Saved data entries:
───
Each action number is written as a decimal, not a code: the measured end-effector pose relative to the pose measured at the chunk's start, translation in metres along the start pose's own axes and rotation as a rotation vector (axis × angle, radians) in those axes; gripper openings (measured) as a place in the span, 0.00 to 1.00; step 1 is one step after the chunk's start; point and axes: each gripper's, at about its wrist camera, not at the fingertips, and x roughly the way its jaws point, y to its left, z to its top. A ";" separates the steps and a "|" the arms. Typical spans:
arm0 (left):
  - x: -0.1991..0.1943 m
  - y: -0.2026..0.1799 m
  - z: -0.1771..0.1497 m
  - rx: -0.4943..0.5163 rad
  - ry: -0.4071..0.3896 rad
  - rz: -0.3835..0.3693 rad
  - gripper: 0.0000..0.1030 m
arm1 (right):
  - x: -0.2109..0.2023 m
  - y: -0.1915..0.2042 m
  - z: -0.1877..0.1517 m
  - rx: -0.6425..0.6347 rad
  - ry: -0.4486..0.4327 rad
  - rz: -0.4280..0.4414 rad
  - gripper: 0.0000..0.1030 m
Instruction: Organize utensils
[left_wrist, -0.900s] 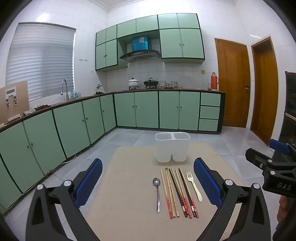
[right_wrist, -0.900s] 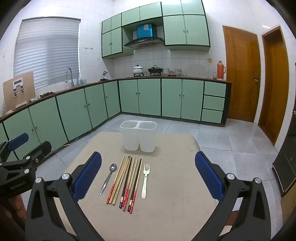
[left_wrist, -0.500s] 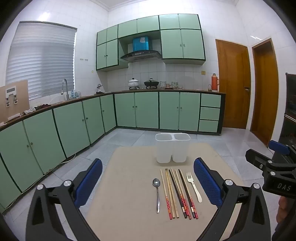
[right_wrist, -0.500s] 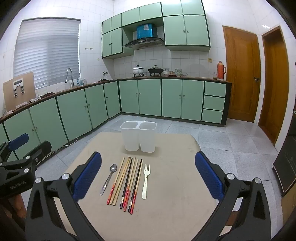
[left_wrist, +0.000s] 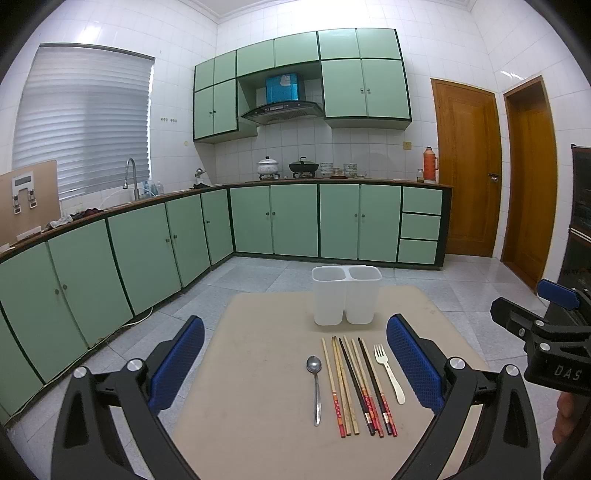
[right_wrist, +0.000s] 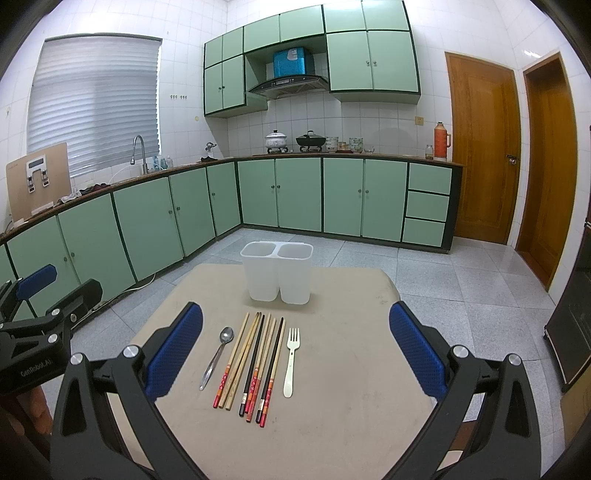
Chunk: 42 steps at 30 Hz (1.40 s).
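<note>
Looking through the left wrist camera, I see my left tool spread wide above the beige tabletop, blue pads far apart and pinching nothing. Between them on the tabletop lies a row of utensils: a metal spoon on the left, a bundle of chopsticks beside it, and a white fork on the right. Beyond the row stands a white two-compartment holder, upright. At the right edge my right tool's body shows the letters "DAS"; I cannot read more of that word.

Through the right wrist camera, my right tool is likewise spread wide, gripping nothing. The spoon, chopsticks and fork lie side by side near the holder, apart from it. At the left edge the left tool's body carries the marking "GenRobot.AI".
</note>
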 end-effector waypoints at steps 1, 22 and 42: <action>0.000 0.001 0.000 0.000 0.000 0.000 0.94 | 0.000 0.000 0.000 0.000 0.000 0.000 0.95; -0.002 -0.001 -0.002 0.006 -0.005 0.002 0.94 | 0.002 0.000 -0.001 -0.002 0.001 0.000 0.95; 0.001 0.009 -0.001 0.005 -0.002 0.005 0.94 | 0.006 0.001 -0.001 -0.002 0.004 -0.001 0.95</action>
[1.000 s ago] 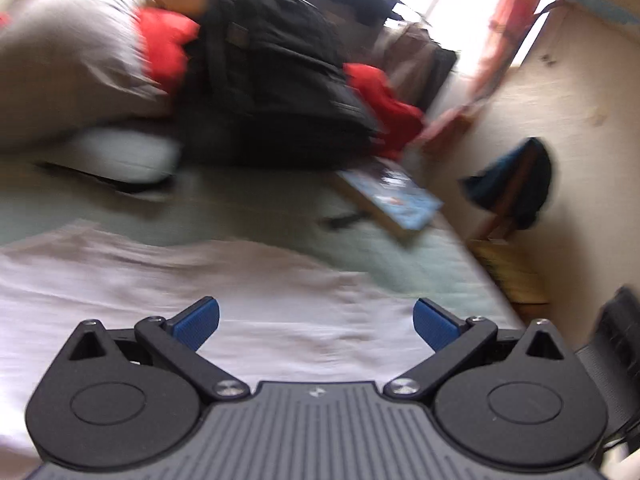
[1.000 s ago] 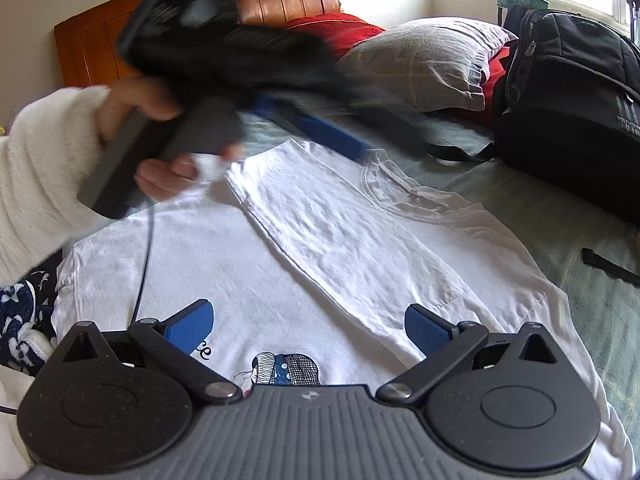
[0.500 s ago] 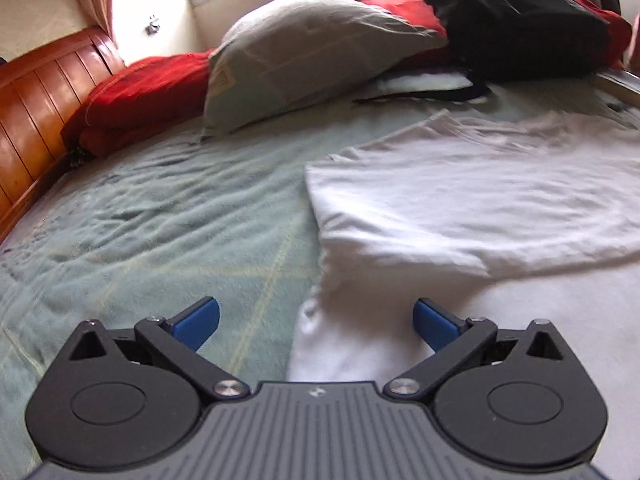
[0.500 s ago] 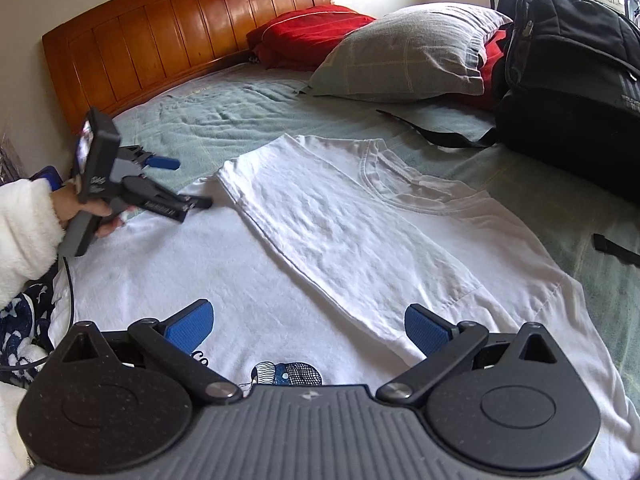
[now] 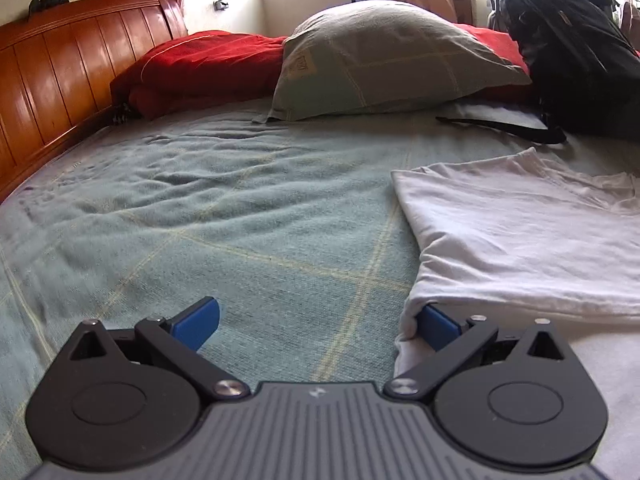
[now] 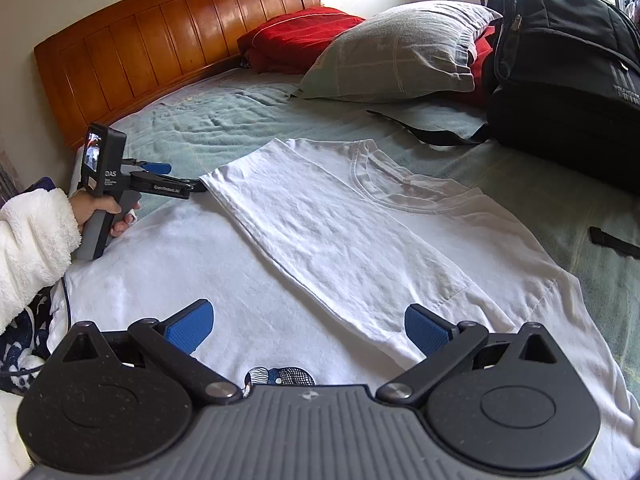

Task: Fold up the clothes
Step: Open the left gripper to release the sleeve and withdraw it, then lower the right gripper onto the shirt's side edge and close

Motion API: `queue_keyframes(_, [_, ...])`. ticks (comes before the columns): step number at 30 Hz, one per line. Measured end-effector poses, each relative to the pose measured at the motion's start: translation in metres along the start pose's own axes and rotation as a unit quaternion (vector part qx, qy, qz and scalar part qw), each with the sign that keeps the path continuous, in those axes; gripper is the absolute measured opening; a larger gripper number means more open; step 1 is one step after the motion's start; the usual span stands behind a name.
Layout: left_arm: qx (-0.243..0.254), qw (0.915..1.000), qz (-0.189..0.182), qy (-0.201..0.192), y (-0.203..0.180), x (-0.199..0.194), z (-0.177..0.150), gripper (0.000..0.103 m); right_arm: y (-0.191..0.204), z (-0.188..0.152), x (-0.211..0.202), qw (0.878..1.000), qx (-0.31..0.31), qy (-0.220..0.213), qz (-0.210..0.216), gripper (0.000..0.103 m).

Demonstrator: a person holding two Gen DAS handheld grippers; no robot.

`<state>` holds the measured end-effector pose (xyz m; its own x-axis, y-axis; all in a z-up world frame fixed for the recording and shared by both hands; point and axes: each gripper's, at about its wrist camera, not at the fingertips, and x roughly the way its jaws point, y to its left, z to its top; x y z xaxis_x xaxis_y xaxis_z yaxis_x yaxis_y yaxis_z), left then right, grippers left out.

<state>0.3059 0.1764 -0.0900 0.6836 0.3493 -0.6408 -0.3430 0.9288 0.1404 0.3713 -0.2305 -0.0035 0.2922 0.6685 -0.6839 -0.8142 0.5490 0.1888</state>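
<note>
A white T-shirt [image 6: 340,240] lies flat on the bed, its left side folded inward across the chest. A printed figure [image 6: 280,376] shows near its bottom hem. My right gripper [image 6: 308,328] is open just above the lower part of the shirt, holding nothing. My left gripper [image 5: 318,324] is open at the shirt's left edge [image 5: 520,240]. Its right fingertip [image 5: 438,326] sits under the folded layer, and its left fingertip is over bare blanket. The right wrist view shows the left gripper [image 6: 182,178] at the fold's upper corner, held by a hand in a fluffy white sleeve [image 6: 32,244].
A green checked blanket [image 5: 240,220] covers the bed. A grey pillow [image 6: 400,52] and a red pillow [image 6: 296,36] lie against the wooden headboard [image 6: 160,40]. A black backpack [image 6: 568,80] stands at the far right, and a loose black strap [image 6: 614,242] lies right of the shirt.
My left gripper swung away from the backpack side, dropped low to the shirt's left folded edge and slid one finger under it. The right gripper has barely moved.
</note>
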Motion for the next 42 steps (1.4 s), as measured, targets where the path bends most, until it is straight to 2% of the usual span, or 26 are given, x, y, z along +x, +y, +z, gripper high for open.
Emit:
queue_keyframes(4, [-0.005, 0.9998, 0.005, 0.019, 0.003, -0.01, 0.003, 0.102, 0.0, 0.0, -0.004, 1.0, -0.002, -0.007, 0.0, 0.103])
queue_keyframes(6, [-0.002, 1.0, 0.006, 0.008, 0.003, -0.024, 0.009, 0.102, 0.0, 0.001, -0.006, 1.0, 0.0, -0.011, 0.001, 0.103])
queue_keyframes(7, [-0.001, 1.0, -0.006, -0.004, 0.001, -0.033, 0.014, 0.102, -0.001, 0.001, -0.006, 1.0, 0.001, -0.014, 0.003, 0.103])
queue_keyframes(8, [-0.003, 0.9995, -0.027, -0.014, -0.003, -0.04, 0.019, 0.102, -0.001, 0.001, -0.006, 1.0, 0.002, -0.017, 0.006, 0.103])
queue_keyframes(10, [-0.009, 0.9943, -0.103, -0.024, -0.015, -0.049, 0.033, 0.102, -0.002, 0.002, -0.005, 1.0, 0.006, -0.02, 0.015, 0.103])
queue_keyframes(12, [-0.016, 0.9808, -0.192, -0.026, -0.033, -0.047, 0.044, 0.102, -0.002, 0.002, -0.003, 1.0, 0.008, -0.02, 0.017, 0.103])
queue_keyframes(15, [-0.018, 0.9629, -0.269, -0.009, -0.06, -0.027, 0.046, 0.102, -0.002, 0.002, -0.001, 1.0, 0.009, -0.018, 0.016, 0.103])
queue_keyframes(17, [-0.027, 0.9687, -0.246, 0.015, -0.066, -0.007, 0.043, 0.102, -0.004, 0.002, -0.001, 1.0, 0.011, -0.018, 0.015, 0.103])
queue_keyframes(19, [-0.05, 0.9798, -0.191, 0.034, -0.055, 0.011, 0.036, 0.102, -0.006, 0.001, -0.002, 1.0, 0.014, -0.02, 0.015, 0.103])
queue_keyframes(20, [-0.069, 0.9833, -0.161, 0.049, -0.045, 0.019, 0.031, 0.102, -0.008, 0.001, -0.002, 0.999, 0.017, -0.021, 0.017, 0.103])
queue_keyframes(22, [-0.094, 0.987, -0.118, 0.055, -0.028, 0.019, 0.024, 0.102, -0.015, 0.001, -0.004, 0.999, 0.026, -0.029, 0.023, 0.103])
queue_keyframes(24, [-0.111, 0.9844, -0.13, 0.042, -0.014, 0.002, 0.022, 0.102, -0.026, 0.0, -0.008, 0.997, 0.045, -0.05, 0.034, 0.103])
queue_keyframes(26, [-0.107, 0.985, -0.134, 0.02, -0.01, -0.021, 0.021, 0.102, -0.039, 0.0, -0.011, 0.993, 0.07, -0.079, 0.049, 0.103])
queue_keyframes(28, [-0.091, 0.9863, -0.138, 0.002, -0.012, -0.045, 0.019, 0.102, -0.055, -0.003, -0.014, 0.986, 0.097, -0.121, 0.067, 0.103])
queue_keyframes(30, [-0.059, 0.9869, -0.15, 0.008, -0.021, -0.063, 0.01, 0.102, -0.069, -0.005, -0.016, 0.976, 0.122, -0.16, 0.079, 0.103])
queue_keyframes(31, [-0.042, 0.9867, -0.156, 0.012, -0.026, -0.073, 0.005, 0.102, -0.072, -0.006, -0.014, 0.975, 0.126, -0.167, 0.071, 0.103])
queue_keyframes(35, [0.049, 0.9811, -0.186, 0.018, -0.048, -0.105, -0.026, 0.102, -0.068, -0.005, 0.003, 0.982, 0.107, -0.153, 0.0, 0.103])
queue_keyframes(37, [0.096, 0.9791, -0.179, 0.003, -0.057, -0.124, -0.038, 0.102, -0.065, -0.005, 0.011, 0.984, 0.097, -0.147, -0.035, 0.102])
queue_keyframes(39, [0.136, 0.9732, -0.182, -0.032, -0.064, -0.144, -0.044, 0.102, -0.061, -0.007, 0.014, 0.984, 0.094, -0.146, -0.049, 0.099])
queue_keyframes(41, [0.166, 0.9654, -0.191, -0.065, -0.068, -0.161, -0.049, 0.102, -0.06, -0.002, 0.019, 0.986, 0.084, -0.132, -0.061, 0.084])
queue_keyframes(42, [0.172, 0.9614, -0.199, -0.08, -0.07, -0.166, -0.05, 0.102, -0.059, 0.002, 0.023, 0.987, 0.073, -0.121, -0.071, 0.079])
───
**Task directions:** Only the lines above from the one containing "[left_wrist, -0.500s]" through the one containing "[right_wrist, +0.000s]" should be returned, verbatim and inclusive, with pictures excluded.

**Exercise solution:**
[left_wrist, -0.500s] 
[right_wrist, -0.500s] 
[left_wrist, +0.000s] 
[right_wrist, +0.000s] 

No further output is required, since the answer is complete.